The dominant cost in KDE is metrics evaluation (i.e. distance between two points) and usually not all of these dimensions are very relevant. The idea here is to use Principal component analysis (PCA), as a dimensionality reduction technique, to take points to a lower dimensional subspace where distance computations are computationally cheaper (this is done in this paper). At the same time the idea is to preserve the error tolerance, so that it is easy to know the amount of maximum error each estimation will have.

This is done by calculating a PCA base for each leaf-node and then merging those bases as we climb to higher nodes.
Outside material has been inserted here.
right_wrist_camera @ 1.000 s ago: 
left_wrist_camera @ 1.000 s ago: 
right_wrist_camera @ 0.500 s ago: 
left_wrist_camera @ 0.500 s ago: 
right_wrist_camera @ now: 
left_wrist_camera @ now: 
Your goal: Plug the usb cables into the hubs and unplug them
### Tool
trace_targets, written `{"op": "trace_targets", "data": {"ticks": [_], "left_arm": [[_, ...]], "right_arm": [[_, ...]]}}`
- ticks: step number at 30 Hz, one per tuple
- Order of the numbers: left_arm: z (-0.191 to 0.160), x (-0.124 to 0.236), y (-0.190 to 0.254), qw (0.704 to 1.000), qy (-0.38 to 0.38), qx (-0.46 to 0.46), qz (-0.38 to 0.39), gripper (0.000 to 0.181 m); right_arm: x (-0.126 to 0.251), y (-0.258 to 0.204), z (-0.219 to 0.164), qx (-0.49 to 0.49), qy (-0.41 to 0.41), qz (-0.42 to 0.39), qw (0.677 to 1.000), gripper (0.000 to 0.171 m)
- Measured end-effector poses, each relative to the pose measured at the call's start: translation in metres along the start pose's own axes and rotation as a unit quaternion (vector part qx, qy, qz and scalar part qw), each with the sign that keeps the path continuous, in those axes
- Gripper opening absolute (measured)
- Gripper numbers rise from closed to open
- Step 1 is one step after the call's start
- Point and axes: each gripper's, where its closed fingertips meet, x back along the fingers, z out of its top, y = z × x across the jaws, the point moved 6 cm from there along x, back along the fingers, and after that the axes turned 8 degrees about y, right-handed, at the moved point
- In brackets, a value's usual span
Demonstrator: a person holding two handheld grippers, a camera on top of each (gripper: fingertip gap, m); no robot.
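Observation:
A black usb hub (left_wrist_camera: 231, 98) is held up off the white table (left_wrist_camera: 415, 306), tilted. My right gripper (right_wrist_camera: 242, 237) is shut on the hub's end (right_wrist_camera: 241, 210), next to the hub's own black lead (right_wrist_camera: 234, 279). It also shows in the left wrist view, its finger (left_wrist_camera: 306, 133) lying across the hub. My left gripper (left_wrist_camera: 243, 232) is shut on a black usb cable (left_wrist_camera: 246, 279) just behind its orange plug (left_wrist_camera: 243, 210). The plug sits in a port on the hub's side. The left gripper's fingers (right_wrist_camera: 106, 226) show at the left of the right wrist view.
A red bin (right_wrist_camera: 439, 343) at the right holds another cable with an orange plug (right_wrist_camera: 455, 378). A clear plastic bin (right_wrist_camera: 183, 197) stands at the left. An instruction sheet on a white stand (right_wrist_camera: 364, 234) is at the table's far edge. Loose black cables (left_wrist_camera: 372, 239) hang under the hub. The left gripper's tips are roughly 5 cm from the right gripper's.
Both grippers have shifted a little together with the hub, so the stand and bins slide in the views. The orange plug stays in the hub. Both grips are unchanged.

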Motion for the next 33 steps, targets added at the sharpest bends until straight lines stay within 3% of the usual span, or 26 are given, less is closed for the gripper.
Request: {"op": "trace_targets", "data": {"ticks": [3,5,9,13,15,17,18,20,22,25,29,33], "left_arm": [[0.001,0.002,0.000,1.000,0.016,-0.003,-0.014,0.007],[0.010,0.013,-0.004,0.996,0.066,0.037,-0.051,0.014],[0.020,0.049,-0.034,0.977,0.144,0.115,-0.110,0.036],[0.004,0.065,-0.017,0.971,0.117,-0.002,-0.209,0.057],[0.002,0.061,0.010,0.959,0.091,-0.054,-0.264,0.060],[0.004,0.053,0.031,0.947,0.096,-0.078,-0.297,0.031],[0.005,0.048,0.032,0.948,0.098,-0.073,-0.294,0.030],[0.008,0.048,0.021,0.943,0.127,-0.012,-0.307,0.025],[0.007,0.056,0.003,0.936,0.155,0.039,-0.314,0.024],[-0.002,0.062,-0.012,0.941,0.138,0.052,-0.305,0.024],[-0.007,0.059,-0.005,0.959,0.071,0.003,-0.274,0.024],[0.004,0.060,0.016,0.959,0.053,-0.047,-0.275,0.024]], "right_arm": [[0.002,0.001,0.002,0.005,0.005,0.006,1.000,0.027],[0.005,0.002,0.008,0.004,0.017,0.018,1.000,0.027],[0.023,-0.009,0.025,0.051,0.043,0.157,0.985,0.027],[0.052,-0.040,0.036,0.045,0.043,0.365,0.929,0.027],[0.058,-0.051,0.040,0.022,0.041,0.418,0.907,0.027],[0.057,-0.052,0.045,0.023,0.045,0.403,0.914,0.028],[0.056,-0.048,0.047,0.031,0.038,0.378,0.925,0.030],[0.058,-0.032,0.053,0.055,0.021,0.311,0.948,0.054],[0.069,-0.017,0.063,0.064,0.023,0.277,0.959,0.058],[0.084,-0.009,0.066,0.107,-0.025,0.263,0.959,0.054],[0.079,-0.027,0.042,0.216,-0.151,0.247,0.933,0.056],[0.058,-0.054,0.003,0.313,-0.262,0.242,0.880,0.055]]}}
This PR is still a work in progress.

Reclaim unused KDE error tolerance

Pull request #1984.

This paper mentions the idea of reclaiming not used error tolerance when doing exact pruning. The idea is that, when a set of points are exhaustively evaluated, the error of these computations is zero, so there is an amount of error tolerance for pruning that has not been used and it could be used in later stages of the algorithm. This provides the algorithm with the capability of adjusting as much as possible to the error tolerance and pruning more nodes.

Thanks to Ryan's derivations, we also realized that the bounds of the previous algorithm were quite loose, so a lot of error tolerance was being wasted. This has been reimplemented and will probably represent a huge source of speedup.

Future work

There are some ideas that we did not have time to finish but are quite interesting:

  • Finish subspace tree PR.
  • In the proposal there was the idea of implementing ASKIT and this is really interesting for me.

Conclusion

This has been an awesome summer. I had the opportunity to contribute to a meaningful project and will continue to do so in the future, since there are many ideas that came while I was working on this or did not have time to finish. It has been a very enriching experience for me, I learned lot, it was a ton of fun and, definitely, debugging skills got sharpened.

I would like to thank the whole mlpack community as well as Google for this opportunity. A special mention has to be made for my mentor rcurtin, without his help when I was stuck and his new ideas I would not have enjoyed this as much, so thank you.

For people reading this and thinking about applying for GSoC in the future: Apply now, it will be fun and you will learn a lot from highly skilled people.